### WHAT YOU HAVE TO DO
Could you retype, exactly and with no pictures, only the lines from the first line of the records below through the line that contains "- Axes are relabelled"?

[Excerpts from a dataset]
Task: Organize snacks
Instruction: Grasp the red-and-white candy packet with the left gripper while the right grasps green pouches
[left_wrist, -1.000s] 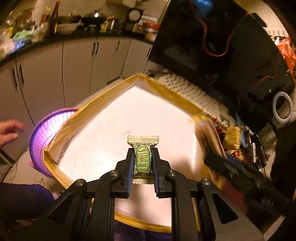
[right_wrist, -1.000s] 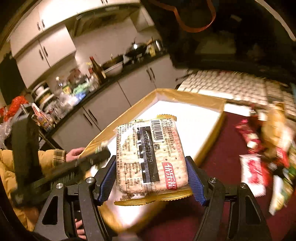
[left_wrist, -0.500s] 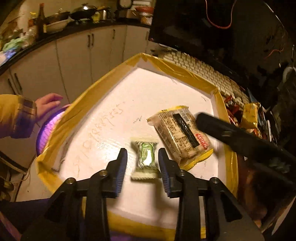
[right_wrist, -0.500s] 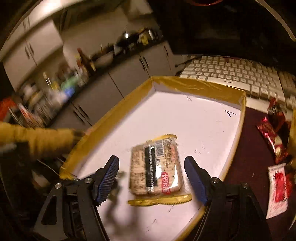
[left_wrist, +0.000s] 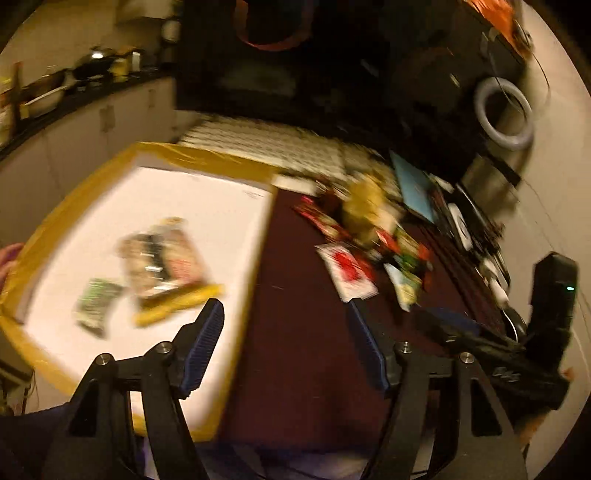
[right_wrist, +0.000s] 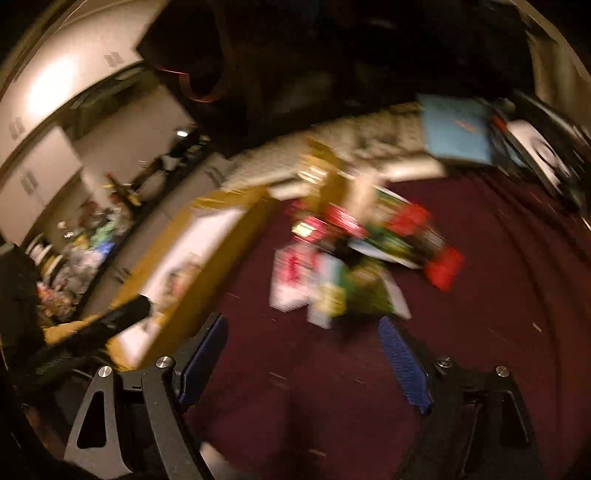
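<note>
In the left wrist view, a cracker pack (left_wrist: 162, 258) and a small green candy (left_wrist: 96, 300) lie inside the white tray with a yellow taped rim (left_wrist: 207, 158). A pile of loose snack packets (left_wrist: 369, 243) lies on the dark red tablecloth to the right. My left gripper (left_wrist: 286, 343) is open and empty above the tray's right edge. My right gripper (right_wrist: 304, 354) is open and empty over the cloth, just short of the snack pile (right_wrist: 351, 251). Both views are blurred by motion.
A white keyboard (left_wrist: 266, 144) lies behind the tray. A blue booklet (right_wrist: 456, 129) and dark clutter sit at the back right. A ring light (left_wrist: 504, 110) stands at the far right. Kitchen cabinets (left_wrist: 92, 122) are to the left.
Both grippers let go of their snacks in the tray, opened wide, and swung right toward the snack pile on the red cloth.
</note>
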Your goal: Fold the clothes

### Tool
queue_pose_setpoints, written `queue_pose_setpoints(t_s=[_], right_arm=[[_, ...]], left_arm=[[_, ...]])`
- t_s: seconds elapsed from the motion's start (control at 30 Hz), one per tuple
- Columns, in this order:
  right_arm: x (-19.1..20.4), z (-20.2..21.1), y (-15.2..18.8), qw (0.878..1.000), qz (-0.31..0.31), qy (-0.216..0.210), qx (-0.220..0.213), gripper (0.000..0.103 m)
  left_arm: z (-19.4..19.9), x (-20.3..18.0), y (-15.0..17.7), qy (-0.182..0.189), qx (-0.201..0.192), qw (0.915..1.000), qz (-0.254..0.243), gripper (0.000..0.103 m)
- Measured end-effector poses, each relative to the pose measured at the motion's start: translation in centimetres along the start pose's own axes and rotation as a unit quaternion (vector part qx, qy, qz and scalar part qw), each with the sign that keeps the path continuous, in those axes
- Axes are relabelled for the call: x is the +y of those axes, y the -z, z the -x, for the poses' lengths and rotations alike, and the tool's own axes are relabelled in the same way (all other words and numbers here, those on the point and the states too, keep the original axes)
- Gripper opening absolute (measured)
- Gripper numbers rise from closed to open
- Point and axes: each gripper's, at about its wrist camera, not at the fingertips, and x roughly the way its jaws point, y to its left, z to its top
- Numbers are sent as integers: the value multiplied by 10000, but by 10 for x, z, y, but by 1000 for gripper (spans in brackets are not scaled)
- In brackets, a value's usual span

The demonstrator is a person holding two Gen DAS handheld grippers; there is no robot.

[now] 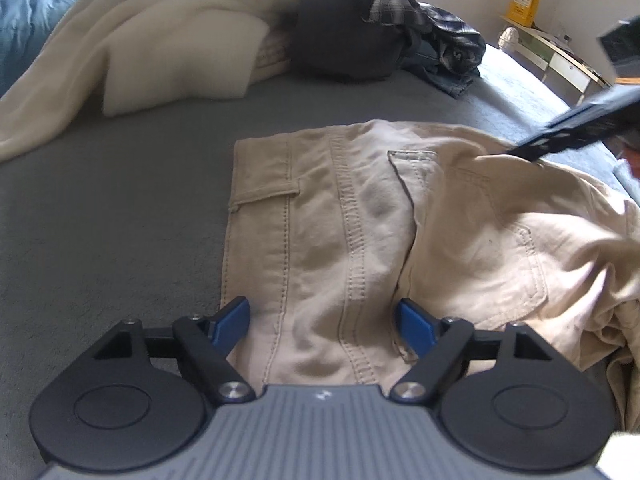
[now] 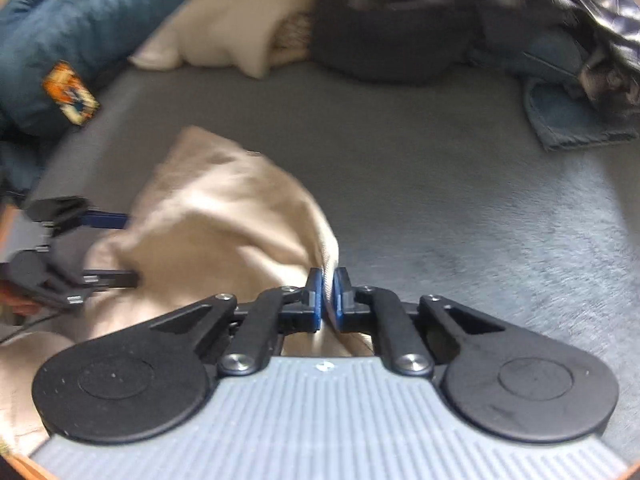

### TASK SOLUTION
Task: Organize snacks
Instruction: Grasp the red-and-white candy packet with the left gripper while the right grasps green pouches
[left_wrist, -1.000s] 
[right_wrist, -1.000s] 
[left_wrist, -0.500s] 
[right_wrist, -0.500s] 
[left_wrist, +0.000s] 
[right_wrist, +0.000s] 
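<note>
In the left wrist view, a cracker pack (left_wrist: 162, 258) and a small green candy (left_wrist: 96, 300) lie inside the white tray with a yellow taped rim (left_wrist: 207, 158). A pile of loose snack packets (left_wrist: 369, 243) lies on the dark red tablecloth to the right. My left gripper (left_wrist: 286, 343) is open and empty above the tray's right edge. My right gripper (right_wrist: 304, 354) is open and empty over the cloth, just short of the snack pile (right_wrist: 351, 251). Both views are blurred by motion.
A white keyboard (left_wrist: 266, 144) lies behind the tray. A blue booklet (right_wrist: 456, 129) and dark clutter sit at the back right. A ring light (left_wrist: 504, 110) stands at the far right. Kitchen cabinets (left_wrist: 92, 122) are to the left.
Both grippers let go of their snacks in the tray, opened wide, and swung right toward the snack pile on the red cloth.
</note>
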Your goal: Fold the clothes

### Tool
queue_pose_setpoints, written `queue_pose_setpoints(t_s=[_], right_arm=[[_, ...]], left_arm=[[_, ...]])`
- t_s: seconds elapsed from the motion's start (control at 30 Hz), one per tuple
- Columns, in this order:
  right_arm: x (-19.1..20.4), z (-20.2..21.1), y (-15.2..18.8), qw (0.878..1.000), qz (-0.31..0.31), qy (-0.216..0.210), qx (-0.220..0.213), gripper (0.000..0.103 m)
  left_arm: z (-19.4..19.9), x (-20.3..18.0), y (-15.0..17.7), qy (-0.182..0.189), qx (-0.201..0.192), qw (0.915..1.000), qz (-0.254..0.243), gripper (0.000..0.103 m)
- Measured end-effector poses, each relative to the pose measured at the motion's start: translation in centimetres along the start pose's own axes and rotation as a unit quaternion (vector part qx, qy, qz and scalar part qw), each with the sign that keeps the path continuous, in those axes
- Axes are relabelled for the call: x is the +y of those axes, y the -z, z the -x, for the poses' lengths and rotations alike, and the tool's own axes are relabelled in the same way (all other words and numbers here, those on the point and the states too, keep the original axes)

This is the complete output.